Me and My Mother and The Mermaid and Mrs. Hancock
This content contains affiliate links. When you buy through these links, we may earn an affiliate commission.
“Dickens lite,” my mom said dismissively after I demanded (as only a firstborn can) that she read Imogen Hermes Gowar’s The Mermaid and Mrs. Hancock. Read it! READ IT, MOMMY!
I about cried when she told me she was not charmed by it. “But, Mom,” I said, “Mermaids are charming! It is an indisputable fact!” “Sure,” she replied, “But not that one.”
I stuck out my lip like a sulky toddler. Was it happening? Mommy and me…were finally parting reading pathways? We were past time, I guess, since I am in my middle…okay, fine, late 40s and she is in her 70s. However, for decades we have loved the same smells-of-Jane-Austen sci-fi and fantasy books like Tooth and Claw by Jo Walton and the series Dragonriders of Pern.
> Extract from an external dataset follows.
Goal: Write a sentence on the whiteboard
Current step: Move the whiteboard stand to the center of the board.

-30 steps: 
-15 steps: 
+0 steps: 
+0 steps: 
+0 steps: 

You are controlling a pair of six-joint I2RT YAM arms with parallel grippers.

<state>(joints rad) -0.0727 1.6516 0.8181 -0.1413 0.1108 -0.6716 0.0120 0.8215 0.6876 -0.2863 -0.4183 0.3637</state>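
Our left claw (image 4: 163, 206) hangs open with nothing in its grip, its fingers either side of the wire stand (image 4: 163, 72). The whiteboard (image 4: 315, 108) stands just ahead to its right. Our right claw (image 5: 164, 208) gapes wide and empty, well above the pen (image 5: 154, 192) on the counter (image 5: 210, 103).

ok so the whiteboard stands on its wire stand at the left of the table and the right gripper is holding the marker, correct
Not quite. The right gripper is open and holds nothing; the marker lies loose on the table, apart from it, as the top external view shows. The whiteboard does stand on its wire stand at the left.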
“Set in 1785, Jonah Hancock, a merchant, sells his ship for a mermaid.” I had been enchanted and ensorcelled by The Mermaid and Mrs. Hancock, reading it in three days over my kids’ winter vacation, indeed wrapped a blue-green mermaid blanket.
“That mermaid is scary,” she said. “It made me terribly sad.” “YAAAS, qweeen,” I said. That’s why I loved the book, and she disliked it. She wanted a mermaid Baby Boomer style, all good hair, singing, “roll up, roll up a great wonder is on display.”
I’m Gen X, man. I’m like, Give me melancholy! More gruel, sir. Give me, as Gowar describes her mermaid, a “great voluptuous sorrow rolling over…” “so vast and glinting was she.”